------ SUPPLIED INFORMATION

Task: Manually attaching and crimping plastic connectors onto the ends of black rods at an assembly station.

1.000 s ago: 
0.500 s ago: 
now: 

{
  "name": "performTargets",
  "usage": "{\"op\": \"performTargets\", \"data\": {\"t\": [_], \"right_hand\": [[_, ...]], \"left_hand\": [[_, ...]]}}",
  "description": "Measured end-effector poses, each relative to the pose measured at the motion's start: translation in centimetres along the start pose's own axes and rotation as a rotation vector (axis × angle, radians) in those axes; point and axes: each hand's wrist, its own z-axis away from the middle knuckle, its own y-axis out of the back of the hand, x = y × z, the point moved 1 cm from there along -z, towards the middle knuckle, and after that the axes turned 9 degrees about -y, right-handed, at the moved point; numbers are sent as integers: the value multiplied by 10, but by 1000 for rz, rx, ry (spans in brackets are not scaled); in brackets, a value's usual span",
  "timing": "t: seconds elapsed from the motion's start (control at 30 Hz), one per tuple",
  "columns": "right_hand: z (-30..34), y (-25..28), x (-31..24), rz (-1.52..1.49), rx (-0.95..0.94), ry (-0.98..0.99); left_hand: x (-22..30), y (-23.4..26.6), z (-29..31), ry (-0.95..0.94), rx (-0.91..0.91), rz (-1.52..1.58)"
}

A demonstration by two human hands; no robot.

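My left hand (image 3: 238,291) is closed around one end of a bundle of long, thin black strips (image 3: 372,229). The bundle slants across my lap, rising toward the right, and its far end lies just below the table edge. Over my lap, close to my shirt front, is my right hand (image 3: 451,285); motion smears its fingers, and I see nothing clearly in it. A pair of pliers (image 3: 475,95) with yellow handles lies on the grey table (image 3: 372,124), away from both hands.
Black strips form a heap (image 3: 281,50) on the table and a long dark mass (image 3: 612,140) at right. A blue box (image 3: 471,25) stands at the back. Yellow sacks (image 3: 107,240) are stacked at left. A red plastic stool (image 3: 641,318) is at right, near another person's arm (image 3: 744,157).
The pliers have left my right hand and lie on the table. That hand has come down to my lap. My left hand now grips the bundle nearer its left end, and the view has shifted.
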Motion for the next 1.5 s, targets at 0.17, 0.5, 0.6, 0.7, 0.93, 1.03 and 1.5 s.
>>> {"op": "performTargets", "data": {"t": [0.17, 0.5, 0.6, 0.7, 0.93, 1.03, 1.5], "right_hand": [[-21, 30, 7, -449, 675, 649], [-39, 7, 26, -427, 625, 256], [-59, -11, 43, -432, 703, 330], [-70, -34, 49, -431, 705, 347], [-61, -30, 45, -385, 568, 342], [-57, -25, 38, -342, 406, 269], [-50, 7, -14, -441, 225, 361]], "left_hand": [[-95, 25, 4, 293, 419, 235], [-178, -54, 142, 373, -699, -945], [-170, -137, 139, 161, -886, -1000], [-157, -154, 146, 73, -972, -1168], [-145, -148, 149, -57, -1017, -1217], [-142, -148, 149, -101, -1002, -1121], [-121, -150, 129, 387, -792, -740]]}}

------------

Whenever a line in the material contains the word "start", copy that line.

# EXPECTED ANSWER:
  "description": "Measured end-effector poses, each relative to the pose measured at the motion's start: translation in centimetres along the start pose's own axes and rotation as a rotation vector (axis × angle, radians) in those axes; point and axes: each hand's wrist, its own z-axis away from the middle knuckle, its own y-axis out of the back of the hand, x = y × z, the point moved 1 cm from there along -z, towards the middle knuckle, and after that the axes turned 9 degrees about -y, right-handed, at the moved point; numbers are sent as integers: the value multiplied by 10, but by 1000 for rz, rx, ry (spans in brackets are not scaled); in brackets, a value's usual span",
  "timing": "t: seconds elapsed from the motion's start (control at 30 Hz), one per tuple",

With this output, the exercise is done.